:: RECORDED DATA

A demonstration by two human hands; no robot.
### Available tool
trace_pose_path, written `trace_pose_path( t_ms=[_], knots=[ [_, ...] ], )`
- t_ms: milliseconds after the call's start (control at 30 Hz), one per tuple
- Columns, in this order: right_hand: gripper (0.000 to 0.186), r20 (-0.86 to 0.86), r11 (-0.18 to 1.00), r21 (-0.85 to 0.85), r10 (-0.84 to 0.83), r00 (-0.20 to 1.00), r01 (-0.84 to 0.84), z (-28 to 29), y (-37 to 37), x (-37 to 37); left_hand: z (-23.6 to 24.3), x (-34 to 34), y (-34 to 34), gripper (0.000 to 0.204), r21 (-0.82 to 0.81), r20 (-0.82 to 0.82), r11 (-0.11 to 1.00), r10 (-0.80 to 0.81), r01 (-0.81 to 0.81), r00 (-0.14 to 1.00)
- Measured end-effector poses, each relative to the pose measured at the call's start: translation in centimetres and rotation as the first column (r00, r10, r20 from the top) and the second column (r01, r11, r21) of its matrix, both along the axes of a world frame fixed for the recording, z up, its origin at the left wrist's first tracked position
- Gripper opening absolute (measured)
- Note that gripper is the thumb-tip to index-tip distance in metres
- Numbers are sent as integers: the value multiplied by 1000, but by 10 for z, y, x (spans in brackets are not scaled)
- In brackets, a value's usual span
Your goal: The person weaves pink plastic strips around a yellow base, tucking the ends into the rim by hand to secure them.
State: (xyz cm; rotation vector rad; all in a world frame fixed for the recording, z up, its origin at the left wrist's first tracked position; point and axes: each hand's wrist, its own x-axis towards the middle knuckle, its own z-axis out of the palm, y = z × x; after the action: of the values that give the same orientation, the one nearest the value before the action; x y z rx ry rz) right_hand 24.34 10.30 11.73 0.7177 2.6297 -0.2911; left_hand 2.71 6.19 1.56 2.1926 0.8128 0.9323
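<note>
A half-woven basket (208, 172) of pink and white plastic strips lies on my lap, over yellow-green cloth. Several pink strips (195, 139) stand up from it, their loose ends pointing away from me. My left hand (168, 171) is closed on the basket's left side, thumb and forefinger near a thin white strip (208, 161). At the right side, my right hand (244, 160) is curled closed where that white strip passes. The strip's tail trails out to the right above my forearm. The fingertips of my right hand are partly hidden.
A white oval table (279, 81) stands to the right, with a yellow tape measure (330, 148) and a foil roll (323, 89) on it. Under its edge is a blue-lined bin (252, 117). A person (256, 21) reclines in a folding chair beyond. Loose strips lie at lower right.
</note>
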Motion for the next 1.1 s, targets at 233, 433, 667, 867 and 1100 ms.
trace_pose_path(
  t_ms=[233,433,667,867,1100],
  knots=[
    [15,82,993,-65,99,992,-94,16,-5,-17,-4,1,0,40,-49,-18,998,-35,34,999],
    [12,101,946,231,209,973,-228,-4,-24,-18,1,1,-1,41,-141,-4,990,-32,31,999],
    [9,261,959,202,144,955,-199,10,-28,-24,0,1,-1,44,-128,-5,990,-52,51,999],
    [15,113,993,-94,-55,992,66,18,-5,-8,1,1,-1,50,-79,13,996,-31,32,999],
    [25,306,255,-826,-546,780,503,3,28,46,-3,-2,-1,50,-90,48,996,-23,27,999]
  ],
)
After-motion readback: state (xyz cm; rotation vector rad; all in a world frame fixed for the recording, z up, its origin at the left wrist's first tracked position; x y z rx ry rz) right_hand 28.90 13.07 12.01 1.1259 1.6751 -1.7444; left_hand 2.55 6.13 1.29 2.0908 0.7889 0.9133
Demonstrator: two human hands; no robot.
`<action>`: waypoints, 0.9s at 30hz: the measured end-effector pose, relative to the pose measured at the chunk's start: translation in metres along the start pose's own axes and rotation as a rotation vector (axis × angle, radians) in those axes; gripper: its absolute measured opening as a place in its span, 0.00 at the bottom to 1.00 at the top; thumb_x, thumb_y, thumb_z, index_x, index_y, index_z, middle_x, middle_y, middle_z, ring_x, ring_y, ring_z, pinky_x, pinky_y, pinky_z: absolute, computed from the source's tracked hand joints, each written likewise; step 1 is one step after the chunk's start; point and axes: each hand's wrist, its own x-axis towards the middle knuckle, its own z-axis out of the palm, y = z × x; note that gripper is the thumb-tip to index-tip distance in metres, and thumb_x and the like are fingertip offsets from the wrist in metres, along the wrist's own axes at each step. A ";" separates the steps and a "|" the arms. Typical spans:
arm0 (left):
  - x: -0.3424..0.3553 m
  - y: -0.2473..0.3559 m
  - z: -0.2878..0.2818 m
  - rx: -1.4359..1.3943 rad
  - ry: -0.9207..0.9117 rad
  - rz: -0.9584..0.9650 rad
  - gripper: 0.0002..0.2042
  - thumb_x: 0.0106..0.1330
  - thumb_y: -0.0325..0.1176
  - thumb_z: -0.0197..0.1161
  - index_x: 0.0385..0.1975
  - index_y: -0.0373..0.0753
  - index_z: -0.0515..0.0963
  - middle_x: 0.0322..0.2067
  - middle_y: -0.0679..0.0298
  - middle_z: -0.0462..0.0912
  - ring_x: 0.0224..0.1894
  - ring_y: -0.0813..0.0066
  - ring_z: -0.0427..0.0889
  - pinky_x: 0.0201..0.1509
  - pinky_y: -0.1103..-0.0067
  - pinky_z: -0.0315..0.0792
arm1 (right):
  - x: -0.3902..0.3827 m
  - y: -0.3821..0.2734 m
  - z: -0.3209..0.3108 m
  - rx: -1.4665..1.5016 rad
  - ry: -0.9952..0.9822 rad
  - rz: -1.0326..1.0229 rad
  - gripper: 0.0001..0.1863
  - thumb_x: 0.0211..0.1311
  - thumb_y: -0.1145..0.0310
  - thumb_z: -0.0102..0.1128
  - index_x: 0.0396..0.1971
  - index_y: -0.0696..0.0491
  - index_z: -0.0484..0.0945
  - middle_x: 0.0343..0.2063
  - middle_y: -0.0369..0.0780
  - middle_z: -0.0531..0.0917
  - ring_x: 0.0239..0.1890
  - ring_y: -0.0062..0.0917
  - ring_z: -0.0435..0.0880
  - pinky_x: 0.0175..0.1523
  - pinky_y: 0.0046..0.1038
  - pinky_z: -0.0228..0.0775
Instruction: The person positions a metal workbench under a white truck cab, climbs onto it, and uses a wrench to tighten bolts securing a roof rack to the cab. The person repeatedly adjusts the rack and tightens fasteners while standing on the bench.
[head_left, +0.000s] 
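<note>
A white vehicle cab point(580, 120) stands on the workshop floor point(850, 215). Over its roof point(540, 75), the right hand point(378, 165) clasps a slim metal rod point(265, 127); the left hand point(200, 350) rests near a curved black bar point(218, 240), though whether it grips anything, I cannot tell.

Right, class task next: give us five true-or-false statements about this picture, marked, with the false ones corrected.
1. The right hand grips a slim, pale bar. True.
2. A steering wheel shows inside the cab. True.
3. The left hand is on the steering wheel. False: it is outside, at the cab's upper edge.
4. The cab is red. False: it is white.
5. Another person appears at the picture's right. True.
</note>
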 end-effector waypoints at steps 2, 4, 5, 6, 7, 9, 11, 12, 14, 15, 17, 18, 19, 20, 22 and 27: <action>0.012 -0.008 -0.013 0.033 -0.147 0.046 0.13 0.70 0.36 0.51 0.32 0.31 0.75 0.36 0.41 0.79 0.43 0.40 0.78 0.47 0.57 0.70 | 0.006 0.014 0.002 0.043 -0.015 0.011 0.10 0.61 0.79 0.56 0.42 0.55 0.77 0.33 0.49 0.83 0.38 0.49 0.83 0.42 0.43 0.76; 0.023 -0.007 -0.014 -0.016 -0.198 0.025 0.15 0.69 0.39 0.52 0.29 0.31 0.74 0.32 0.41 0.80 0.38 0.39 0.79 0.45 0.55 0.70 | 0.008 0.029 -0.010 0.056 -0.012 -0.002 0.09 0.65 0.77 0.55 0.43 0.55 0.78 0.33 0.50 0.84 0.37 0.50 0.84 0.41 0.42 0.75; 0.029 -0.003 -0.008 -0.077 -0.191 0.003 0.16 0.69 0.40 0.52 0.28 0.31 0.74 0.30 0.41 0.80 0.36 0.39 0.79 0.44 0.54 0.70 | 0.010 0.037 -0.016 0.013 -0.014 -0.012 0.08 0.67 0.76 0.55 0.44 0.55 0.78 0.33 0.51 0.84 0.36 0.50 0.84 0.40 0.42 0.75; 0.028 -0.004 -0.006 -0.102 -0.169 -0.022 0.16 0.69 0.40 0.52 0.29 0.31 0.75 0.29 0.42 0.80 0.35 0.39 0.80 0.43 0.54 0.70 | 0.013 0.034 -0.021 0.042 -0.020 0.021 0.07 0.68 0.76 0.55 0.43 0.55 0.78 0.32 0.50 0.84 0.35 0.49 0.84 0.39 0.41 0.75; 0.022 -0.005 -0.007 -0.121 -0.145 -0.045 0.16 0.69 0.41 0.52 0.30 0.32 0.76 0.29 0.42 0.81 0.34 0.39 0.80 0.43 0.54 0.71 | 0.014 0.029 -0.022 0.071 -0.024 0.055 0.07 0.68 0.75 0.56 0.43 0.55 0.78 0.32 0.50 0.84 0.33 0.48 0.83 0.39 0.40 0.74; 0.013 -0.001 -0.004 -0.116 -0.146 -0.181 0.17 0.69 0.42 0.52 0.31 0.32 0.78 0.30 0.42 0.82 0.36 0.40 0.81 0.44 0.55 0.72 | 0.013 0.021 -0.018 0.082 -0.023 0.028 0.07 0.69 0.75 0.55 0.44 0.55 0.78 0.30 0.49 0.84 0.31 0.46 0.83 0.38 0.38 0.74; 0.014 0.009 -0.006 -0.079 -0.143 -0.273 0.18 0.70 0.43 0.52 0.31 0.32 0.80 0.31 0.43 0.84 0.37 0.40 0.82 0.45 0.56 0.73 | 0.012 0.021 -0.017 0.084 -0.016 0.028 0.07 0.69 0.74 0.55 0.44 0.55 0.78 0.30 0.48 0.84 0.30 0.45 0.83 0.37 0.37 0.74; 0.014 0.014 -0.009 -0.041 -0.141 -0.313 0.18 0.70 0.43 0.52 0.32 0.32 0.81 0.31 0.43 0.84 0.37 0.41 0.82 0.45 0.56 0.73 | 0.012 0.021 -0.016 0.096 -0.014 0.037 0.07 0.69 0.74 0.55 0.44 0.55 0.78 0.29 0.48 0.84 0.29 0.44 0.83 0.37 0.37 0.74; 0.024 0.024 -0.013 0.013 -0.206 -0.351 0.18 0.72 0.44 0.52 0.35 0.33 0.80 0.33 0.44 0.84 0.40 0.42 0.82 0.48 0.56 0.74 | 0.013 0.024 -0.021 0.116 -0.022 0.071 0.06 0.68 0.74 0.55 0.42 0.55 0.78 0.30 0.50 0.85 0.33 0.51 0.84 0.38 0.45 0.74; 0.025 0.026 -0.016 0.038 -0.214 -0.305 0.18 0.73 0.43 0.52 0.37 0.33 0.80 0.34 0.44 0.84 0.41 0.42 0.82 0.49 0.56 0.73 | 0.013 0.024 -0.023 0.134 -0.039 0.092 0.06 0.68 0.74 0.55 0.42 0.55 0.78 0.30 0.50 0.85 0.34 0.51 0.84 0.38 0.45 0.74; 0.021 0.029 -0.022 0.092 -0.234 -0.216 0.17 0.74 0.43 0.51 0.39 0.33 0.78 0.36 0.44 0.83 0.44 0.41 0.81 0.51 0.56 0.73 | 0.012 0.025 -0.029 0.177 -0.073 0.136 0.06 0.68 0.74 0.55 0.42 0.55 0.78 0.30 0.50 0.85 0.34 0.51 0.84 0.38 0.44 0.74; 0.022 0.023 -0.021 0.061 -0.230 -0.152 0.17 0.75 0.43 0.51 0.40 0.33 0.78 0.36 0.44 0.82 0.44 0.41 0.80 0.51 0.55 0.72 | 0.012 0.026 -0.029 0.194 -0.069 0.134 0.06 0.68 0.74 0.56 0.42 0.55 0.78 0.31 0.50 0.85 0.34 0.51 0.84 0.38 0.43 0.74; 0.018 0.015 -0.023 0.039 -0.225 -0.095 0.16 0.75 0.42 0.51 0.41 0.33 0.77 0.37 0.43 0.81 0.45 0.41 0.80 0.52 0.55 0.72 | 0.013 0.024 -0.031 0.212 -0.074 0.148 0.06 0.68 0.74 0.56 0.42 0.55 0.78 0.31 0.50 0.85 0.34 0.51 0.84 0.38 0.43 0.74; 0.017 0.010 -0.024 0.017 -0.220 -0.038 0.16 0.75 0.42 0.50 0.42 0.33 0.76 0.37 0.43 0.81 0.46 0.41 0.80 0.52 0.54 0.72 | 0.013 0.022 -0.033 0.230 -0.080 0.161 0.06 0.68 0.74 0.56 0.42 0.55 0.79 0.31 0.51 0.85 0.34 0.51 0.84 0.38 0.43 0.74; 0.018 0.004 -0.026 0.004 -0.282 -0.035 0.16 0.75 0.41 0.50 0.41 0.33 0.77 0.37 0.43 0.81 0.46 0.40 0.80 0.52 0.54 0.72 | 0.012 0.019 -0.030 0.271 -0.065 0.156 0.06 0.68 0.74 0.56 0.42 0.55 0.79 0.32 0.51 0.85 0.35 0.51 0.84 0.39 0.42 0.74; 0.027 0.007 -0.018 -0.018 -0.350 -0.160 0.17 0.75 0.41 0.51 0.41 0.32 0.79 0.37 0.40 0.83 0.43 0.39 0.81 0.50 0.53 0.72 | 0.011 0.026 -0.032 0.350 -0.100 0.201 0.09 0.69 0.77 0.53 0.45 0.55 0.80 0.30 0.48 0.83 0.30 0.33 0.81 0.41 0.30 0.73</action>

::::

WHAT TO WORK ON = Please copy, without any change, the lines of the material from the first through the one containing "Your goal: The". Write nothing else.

EXERCISE ANSWER =
A demonstration by two human hands; no robot.
### Available tool
trace_pose_path, written `trace_pose_path( t_ms=[_], knots=[ [_, ...] ], )`
- t_ms: milliseconds after the call's start (control at 30 Hz), one per tuple
- Columns, in this order: right_hand: gripper (0.000 to 0.186), r20 (-0.86 to 0.86), r11 (-0.18 to 1.00), r21 (-0.85 to 0.85), r10 (-0.84 to 0.83), r00 (-0.20 to 1.00), r01 (-0.84 to 0.84), z (-28 to 29), y (-37 to 37), x (-37 to 37); left_hand: z (-23.6 to 24.3), x (-34 to 34), y (-34 to 34), gripper (0.000 to 0.204), r21 (-0.82 to 0.81), r20 (-0.82 to 0.82), r11 (-0.11 to 1.00), r10 (-0.80 to 0.81), r01 (-0.81 to 0.81), r00 (-0.14 to 1.00)
- Measured end-effector poses, each relative to the pose measured at the call's start: translation in centimetres and rotation as the first column (r00, r10, r20 from the top) and the second column (r01, r11, r21) of its matrix, both along the axes of a world frame fixed for the recording, z up, its origin at the left wrist's first tracked position
- Gripper opening absolute (measured)
- Note that gripper is the thumb-tip to index-tip distance in metres
- Numbers are sent as integers: the value multiplied by 1000, but by 10 for z, y, x (spans in brackets are not scaled)
- In brackets, a value's usual span
Your goal: The person weaves pink plastic strips around a yellow base, tucking the ends into the rim by hand to secure them.

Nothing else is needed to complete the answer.